El deseo de marcharse del que habla La Bruyère es tan antiguo como el mundo: todo ser humano tiene una chispa de inconformismo dentro de sí, una chispa que le acicatea y le pincha, que le inflama y azuza, y que le incita a superar sus límites. Como todos los dones, tiene un doble filo: es un poderoso motor de creación, pero también un incesante y molesto prurito. Quizá por eso es fácil malinterpretar sus señales y pensar que un vacío es fruto de algo externo. En realidad, la mayor parte de las veces ese deseo acuciante de contemplar nuevos horizontes no es más que un ansia desesperada por escapar de algo conocido, de algo cercano, que no queremos afrontar. Puede que no sea (no suele serlo) un miedo cerval, una frustración dolorosa; pero ahí está y ahí seguirá, por muchos kilómetros, fronteras u océanos que tratemos de interponer.
Encontrarse a uno mismo, como se suele decir de forma rimbombante, no es algo que hagamos mediante acciones dirigidas «hacia afuera»; si lo piensas, es manifiestamente obvio que el entorno no tiene por qué influir en lo que decidimos hacer con nuestro yo. Primo Levi confesaba en una entrevista que, encerrado en Auschwitz, «experimentaba el deseo intenso de comprender» a pesar de las circunstancias. Nada material es preciso para interpretarnos, para cultivarnos, para cuidarnos; ningún lugar nos proporcionará el sosiego que no nos concedemos a nosotros mismos; ninguna persona nos desvelará el misterio del equilibrio del alma.
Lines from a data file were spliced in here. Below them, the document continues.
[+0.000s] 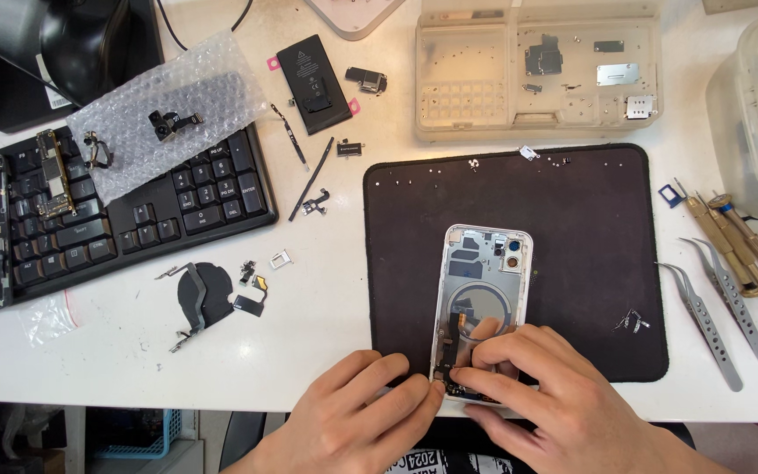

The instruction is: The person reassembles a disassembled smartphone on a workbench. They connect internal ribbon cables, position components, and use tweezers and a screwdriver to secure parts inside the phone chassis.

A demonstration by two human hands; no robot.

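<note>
Phone housing (482, 290) lies on mat (572, 219), keyboard (133, 211) to its left

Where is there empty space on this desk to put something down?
The dark mat is bare right of the phone shell, up to the small screws. White desk is bare between mat and round black coil. It is crowded around the keyboard, battery and tweezers.

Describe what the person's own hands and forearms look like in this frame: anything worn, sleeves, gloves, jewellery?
Both hands are bare: the left hand and the right hand wear no gloves, and no rings show on the visible fingers. No watch or band shows at either wrist, and no sleeve reaches the visible forearms. Fingernails look short and unpainted.
</note>
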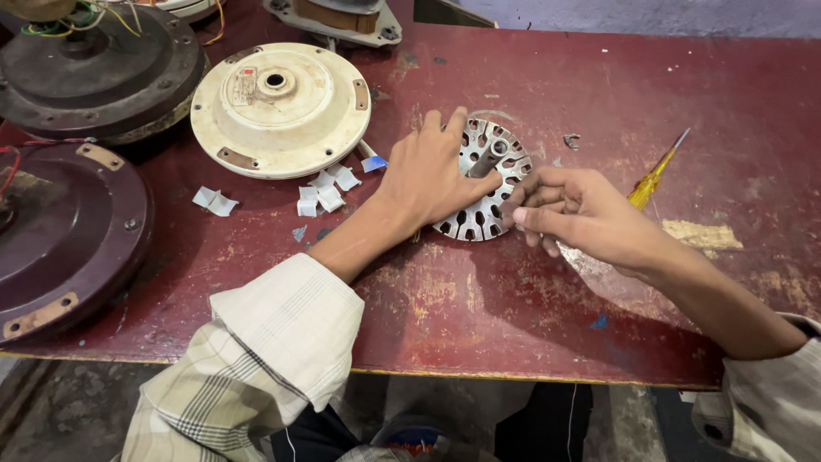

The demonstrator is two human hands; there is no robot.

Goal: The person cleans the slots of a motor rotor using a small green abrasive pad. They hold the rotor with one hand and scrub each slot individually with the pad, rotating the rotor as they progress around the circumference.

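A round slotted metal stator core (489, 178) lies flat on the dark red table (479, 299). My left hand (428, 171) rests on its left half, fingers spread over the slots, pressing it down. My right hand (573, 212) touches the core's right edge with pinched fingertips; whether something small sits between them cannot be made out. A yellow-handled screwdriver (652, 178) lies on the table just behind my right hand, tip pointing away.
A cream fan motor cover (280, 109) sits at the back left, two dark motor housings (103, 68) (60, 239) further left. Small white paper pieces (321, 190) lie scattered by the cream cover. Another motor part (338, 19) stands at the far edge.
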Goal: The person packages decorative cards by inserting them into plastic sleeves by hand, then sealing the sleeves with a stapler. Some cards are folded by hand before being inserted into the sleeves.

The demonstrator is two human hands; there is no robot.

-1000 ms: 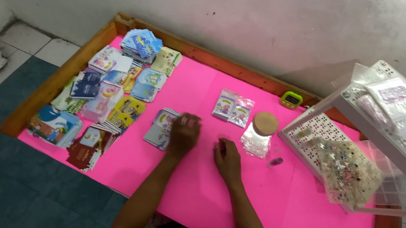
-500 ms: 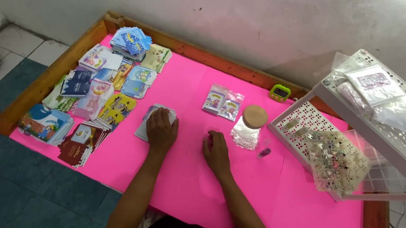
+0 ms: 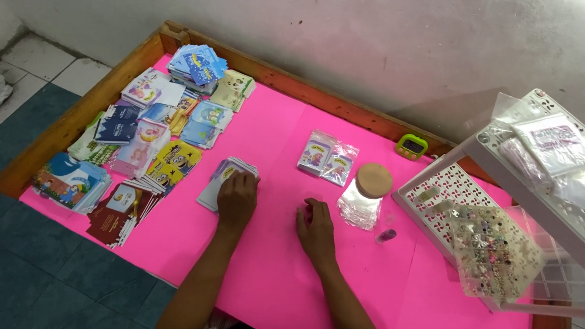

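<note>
Left hand: the left hand (image 3: 236, 198) lay palm down, fingers spread flat on a small stack of cards (image 3: 219, 181), pressing rather than gripping it
Stack of cards: it sat on the pink surface (image 3: 262, 268) near the middle, just right of the spread of colourful card piles (image 3: 147, 138)
Right hand: the right hand (image 3: 315, 228) rested on the pink surface with fingers curled loosely inward; whether it pinched anything small could not be told
Between the hands: a bare strip of pink surface kept them apart
Clear packets: two small printed packets (image 3: 327, 158) lay side by side, far of the right hand
Round lid: a tan round lid (image 3: 373, 180) sat on a clear crinkled bag (image 3: 358, 207), just right of the right hand
Small dark bead: a tiny dark item (image 3: 386, 234) lay near the bag, on its right
Timer: a small green timer (image 3: 412, 147) stood at the far wooden edge
White rack: a white perforated rack (image 3: 549, 208) stood at the right, holding a clear box of mixed beads (image 3: 493, 252) and plastic bags on top
Wooden frame: a wooden frame (image 3: 70, 131) bordered the pink surface on the left
</note>
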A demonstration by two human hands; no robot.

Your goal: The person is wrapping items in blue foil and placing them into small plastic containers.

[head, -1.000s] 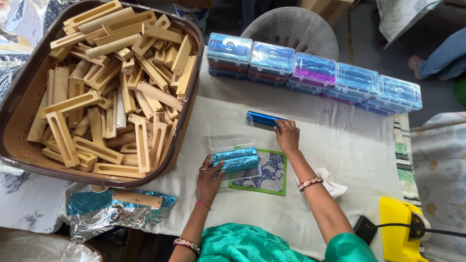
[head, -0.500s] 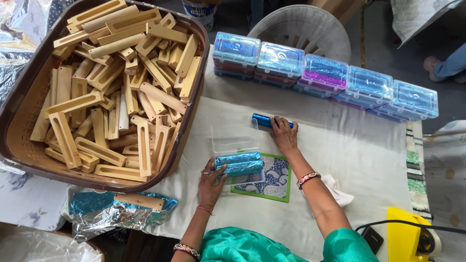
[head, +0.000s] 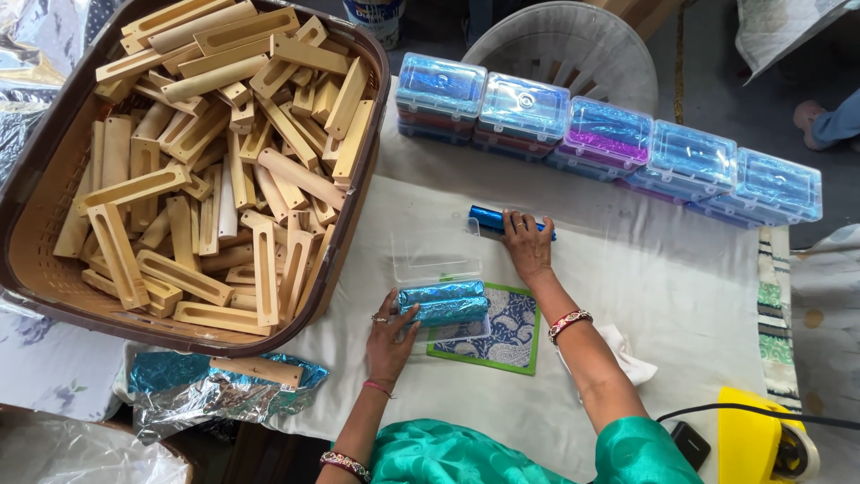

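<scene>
My left hand [head: 389, 333] rests against the left end of two blue foil-wrapped sticks [head: 442, 302] lying in a clear plastic box [head: 437, 260] whose lid lies open behind it. The box stands partly on a green-edged patterned mat [head: 502, 333]. My right hand [head: 527, 242] lies flat, fingers spread, on top of another blue foil-wrapped stick [head: 488, 220] on the white cloth, just beyond the open box.
A large brown basket [head: 54, 161] full of slotted wooden sticks fills the left. Several closed clear boxes [head: 609, 143] of wrapped sticks line the far edge. Crumpled blue foil with a wooden stick [head: 215, 381] lies near left. A yellow tool [head: 761, 444] with a cable sits near right.
The view has drifted a little. Both hands have stayed almost where they were, the right one still on the blue stick.
</scene>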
Buscar en los viajes un descanso para el espíritu es una tarea propia de Sísifo: contemplaremos nuevos cielos, haremos nuevas fotos, recorreremos nuevos caminos… pero la roca, inevitable y obstinada, rodará de nuevo, una vez más, hacia el pie de la montaña. Los lugares no son el destino en sí mismos, sino simples paradas en un trayecto de mucha mayor envergadura; atracar en esos puertos sin comprender el porqué del propio viaje y la ruta que seguimos no servirá sino para acumular incertidumbres y miedos, amén de causar inopinadas adversidades a otras personas que, como nosotros, también buscan sus respectivas sendas vitales con la misma inquietud. Antes de lanzarnos a esas aventuras, quizá deberíamos tomar un hondo respiro y pensar si, tal vez, sentiremos el deseo de marcharnos en el momento de llegar.
Emi, tu texto me lleva a pensar en cuántas veces huimos en busca de la paz, y solo con los años y unos cuantos errores, aprendemos que viajan con nosotros la felicidad y la tristeza, la confusión y la certeza. Somos todos eso y más, en donde quiera que estemos. También me lleva a pensar mucho en el universo perverso en el que pueden convertirse las redes sociales, en donde creamos un mundo que quizá es el ideal y no el real, corremos el riesgo de creerlo y ahí hay otra olla de presión que puede explotar. Gracias por compartir estas reflexiones ❤️🩹
Te he leído y releído y no sé bien por qué me has evocado a Pessoa, alguien a quien acudo siempre que estoy perdida o el desasosiego me aprieta...
Gracias, Emi, leerte es siempre reconfortante.